I have been making some good progress with my current knitting and crochet projects since I last wrote about them (here and here), so I thought I would share a few pictures.
I really enjoyed making this mandala. I should have put something in the photo to give it a sense of scale, but it is about 40cm in diameter. It also still needs to be blocked, but I think you can get a good-enough idea of the finished result. It helped me to learn a number of new crochet skills and techniques and used up some of my yarn stash – a win-win! The pattern was very easy to follow and I have lots of plans to make more in due course.
I’ll be using it as the centrepiece of a set of place mats and have started on the first of the individual mats. As you can see, this is not proceeding quite as well…..
The wavy edge is, I think, caused by too many stitches in the outer rings, compared with the number in the central parts (even though I have definitely followed the pattern). As some point, I will give it another go with a larger crochet hook, although if any of you fellow crocheters have different advice please do let me know.
Meanwhile, I have also been able to progress my Hourglass throw. This is another really engaging pattern to follow, with just the right mixture of challenge and repetition. I very much like the stitch definition which is now starting to come through after a couple of repeats.
And finally, I could not resist starting my mystical lanterns blanket…
The best aspect of this pattern is the colour selecting process.
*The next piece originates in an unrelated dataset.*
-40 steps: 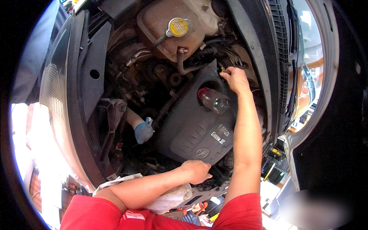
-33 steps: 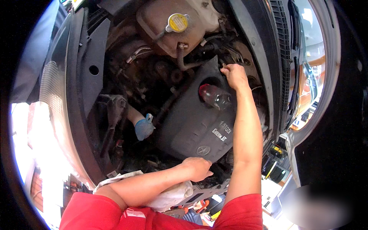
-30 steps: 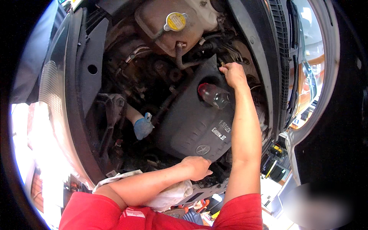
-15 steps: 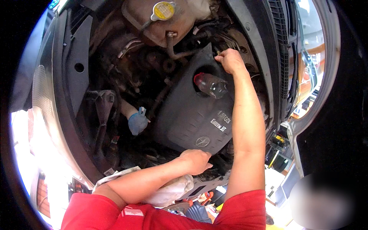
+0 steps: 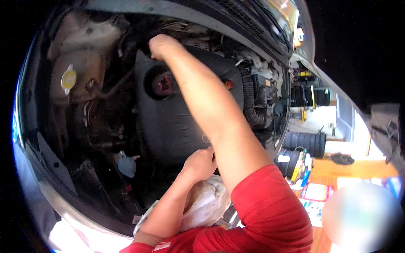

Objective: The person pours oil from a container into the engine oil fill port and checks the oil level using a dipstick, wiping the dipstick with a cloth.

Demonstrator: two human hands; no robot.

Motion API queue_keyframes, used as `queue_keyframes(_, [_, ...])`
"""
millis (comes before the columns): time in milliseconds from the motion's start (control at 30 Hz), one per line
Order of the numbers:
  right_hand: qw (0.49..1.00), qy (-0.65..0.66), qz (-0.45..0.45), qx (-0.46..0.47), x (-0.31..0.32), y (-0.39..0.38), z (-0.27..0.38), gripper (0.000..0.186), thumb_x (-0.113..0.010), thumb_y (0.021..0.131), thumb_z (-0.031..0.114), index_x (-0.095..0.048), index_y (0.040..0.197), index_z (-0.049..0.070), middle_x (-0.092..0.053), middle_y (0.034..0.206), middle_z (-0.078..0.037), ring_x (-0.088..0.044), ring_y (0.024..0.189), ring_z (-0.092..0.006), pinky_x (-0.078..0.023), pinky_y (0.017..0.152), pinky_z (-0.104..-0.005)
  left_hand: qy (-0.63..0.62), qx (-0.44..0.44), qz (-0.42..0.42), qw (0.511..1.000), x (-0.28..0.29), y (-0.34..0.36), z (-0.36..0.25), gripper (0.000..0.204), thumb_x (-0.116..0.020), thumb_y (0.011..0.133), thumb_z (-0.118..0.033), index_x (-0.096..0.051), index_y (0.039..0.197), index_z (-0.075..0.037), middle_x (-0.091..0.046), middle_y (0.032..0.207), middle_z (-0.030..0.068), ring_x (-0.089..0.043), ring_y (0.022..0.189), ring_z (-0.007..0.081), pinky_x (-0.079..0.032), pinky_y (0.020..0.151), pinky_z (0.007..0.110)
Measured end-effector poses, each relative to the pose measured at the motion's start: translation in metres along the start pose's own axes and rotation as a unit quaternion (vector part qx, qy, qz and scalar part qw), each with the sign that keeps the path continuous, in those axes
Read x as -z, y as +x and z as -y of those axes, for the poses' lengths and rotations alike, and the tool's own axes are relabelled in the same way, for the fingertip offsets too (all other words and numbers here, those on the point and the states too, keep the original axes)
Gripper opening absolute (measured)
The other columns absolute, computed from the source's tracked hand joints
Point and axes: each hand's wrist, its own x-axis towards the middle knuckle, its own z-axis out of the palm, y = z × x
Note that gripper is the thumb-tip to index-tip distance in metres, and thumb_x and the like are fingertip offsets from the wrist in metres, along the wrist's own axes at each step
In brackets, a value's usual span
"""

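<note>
A black plastic engine cover [image 5: 168, 122] lies in the middle of the engine bay. My right hand [image 5: 163, 46] is closed at its far left corner; the fingertips are hidden, so what they hold cannot be made out. My left hand [image 5: 199, 163] is curled at the cover's near edge, its fingers partly behind my right forearm. In the round opening of the cover sits a clear plastic piece [image 5: 162, 84] with a red rim, like a cut-off bottle. A red-orange cap [image 5: 228, 84] shows just right of my right forearm.
On the left are a coolant tank with a yellow cap [image 5: 68, 79] and a blue reservoir cap [image 5: 126, 164]. A ribbed black air hose [image 5: 249, 99] runs along the right. A whitish cloth [image 5: 206, 202] drapes the near edge. Stacked tyres [image 5: 306, 143] stand outside the car.
My view has swung toward the right, so the engine bay sits turned and further left. The right forearm now slants across the cover. Both hands stay at the cover's far and near edges.
</note>
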Motion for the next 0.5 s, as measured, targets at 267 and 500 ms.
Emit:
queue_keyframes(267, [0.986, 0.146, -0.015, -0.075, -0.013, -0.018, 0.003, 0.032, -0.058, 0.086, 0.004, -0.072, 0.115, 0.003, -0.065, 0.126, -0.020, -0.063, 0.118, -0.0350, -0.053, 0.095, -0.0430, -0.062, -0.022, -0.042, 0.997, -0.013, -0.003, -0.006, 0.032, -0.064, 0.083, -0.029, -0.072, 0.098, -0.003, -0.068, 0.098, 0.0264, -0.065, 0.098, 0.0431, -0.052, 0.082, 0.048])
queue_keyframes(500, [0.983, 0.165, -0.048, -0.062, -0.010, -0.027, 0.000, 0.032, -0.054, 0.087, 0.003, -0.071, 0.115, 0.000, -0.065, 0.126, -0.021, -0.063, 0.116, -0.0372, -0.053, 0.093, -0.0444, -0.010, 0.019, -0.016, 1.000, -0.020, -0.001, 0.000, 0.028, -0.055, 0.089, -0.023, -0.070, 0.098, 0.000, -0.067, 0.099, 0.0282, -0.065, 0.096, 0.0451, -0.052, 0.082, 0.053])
I had originally thought that I would adopt an approach similar to that used for my Japanese flower shawl. In that case, I worked out a relatively easy way of making sure all ten colours of yarn were used evenly, while also avoiding any duplications of colour combinations across the flowers.
The lanterns present a slightly more difficult challenge, however. This pattern uses 12 colours, with four in each motif, thus increasing exponentially the brainwork to keep track of everything. Perhaps more importantly, though, was the fact that I could feel even with the first couple of test motifs a massive bias on my part towards the shades I preferred. I like the palette as a whole but there are inevitably some colours I like more than others.
All these issues were swept away by the designer’s very clever recommended colour-selecting process. Like all good ideas, it is the very simplest in method, but it works brilliantly. You put all the balls of yarn in one bag and pick out single balls completely randomly for each part of the motif, before placing that yarn in a second bag. You continue to work like this through all the yarn in the first bag and then start again. In this way it makes sure that all colours are used equally. In addition, it generates colour combinations that might well not have been obvious when trying to pick one’s own.
I have, on occasion, discarded my first pick of yarn in favour of a second selection in a misguided attempt to avoid elements of duplication. However, I can see in the photo above, for example, that I have two motifs towards the left-hand side with yellow for the third round. If I had noticed this before completing the second motif, I might well have been tempted to make a change of colour. But I can see from this photo that it really doesn’t matter, not least because the colours take on a different look depending on the varied combinations of shades. It is the overall effect which is the most important, and this will be enhanced by the random colour selections.
It is such a delight to be working on something where you don’t know for sure how it will turn out. Obviously you need to keep faith that it will all be ok in the end but this is a refreshing change from my usual approach with colour-work, where everything has to be meticulously planned from the outset.